* **Brief**
Write out exactly the lines of the entries below from the one holding "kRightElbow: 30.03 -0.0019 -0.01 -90" to the one holding "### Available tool", inclusive, and leave out all other lines.

%%

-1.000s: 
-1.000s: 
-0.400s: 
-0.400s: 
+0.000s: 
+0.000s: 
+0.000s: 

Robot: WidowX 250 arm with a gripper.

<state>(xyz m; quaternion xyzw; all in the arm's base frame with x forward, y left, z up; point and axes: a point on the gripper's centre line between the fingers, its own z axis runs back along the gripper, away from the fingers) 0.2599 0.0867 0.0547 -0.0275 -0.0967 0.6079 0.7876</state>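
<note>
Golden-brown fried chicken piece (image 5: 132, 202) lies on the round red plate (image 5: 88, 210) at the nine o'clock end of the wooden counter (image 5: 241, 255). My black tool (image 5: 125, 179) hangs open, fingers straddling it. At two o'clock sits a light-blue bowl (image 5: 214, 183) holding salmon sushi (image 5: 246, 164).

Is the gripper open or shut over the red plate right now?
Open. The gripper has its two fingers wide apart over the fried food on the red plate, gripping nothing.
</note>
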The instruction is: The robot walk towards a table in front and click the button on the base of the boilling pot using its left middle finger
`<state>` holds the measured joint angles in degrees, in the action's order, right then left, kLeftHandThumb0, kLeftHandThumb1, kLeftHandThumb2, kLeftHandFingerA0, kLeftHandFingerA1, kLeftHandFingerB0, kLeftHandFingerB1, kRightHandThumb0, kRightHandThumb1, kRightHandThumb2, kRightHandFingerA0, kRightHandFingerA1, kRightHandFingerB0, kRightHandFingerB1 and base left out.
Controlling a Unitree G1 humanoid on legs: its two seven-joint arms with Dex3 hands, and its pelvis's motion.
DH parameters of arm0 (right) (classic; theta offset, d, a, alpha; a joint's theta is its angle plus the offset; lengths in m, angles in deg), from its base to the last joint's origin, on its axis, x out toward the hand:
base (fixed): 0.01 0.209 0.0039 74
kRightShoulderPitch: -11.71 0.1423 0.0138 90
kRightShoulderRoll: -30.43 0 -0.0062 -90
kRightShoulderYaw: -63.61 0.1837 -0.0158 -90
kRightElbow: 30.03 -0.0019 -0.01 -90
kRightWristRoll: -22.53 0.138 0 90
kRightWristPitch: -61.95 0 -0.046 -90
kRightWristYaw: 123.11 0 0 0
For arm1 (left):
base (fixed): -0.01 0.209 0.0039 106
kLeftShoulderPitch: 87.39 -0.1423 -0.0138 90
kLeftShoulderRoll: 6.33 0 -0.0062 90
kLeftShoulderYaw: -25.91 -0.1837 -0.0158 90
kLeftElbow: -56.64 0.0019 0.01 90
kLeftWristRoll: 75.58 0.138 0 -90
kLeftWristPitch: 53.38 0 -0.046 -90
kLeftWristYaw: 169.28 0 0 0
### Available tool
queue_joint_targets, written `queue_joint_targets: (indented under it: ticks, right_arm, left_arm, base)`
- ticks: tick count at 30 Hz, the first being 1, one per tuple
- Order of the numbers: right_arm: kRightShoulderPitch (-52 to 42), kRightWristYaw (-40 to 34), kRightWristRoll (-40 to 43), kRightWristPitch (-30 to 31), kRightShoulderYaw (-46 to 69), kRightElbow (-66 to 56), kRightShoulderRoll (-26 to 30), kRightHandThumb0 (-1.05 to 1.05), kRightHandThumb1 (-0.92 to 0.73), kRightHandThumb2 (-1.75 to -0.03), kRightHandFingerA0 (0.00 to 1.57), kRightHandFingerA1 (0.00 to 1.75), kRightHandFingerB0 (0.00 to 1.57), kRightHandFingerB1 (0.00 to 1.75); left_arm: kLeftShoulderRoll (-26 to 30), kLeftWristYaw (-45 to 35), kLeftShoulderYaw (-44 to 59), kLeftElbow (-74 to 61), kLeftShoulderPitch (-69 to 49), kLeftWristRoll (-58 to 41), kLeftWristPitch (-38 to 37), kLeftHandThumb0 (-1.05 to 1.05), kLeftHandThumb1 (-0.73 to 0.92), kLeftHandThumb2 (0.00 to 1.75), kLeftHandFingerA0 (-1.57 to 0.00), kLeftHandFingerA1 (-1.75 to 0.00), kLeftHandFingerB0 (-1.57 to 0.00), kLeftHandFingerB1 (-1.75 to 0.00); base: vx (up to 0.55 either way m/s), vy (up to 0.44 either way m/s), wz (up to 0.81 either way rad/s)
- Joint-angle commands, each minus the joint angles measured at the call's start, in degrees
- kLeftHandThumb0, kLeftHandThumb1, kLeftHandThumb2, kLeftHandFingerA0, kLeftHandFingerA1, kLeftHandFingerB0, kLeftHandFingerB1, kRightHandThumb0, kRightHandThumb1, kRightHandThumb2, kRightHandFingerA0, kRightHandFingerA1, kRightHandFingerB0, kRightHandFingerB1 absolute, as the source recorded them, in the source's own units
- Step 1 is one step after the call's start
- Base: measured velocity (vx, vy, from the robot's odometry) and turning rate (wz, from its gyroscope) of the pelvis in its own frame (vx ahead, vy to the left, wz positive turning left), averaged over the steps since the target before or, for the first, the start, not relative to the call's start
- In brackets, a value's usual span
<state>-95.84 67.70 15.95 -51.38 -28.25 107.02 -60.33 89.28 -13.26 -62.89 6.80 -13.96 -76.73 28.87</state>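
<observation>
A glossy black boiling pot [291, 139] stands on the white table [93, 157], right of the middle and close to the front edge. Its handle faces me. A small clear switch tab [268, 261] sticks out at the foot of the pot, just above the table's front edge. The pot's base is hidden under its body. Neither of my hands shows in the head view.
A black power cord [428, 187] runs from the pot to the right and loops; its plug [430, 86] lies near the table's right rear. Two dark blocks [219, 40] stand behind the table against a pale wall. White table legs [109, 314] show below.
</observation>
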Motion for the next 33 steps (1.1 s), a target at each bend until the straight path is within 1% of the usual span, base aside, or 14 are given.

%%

* **Result of this exercise**
kRightElbow: 30.03 -0.0019 -0.01 -90
kRightWristRoll: -22.53 0.138 0 90
kRightWristPitch: -61.95 0 -0.046 -90
kRightWristYaw: 123.11 0 0 0
For arm1 (left):
base (fixed): -0.01 0.209 0.0039 106
kLeftShoulderPitch: 87.39 -0.1423 -0.0138 90
kLeftShoulderRoll: 6.33 0 -0.0062 90
kLeftShoulderYaw: -25.91 -0.1837 -0.0158 90
kLeftElbow: -56.64 0.0019 0.01 90
kLeftWristRoll: 75.58 0.138 0 -90
kLeftWristPitch: 53.38 0 -0.046 -90
kLeftWristYaw: 169.28 0 0 0
### Available tool

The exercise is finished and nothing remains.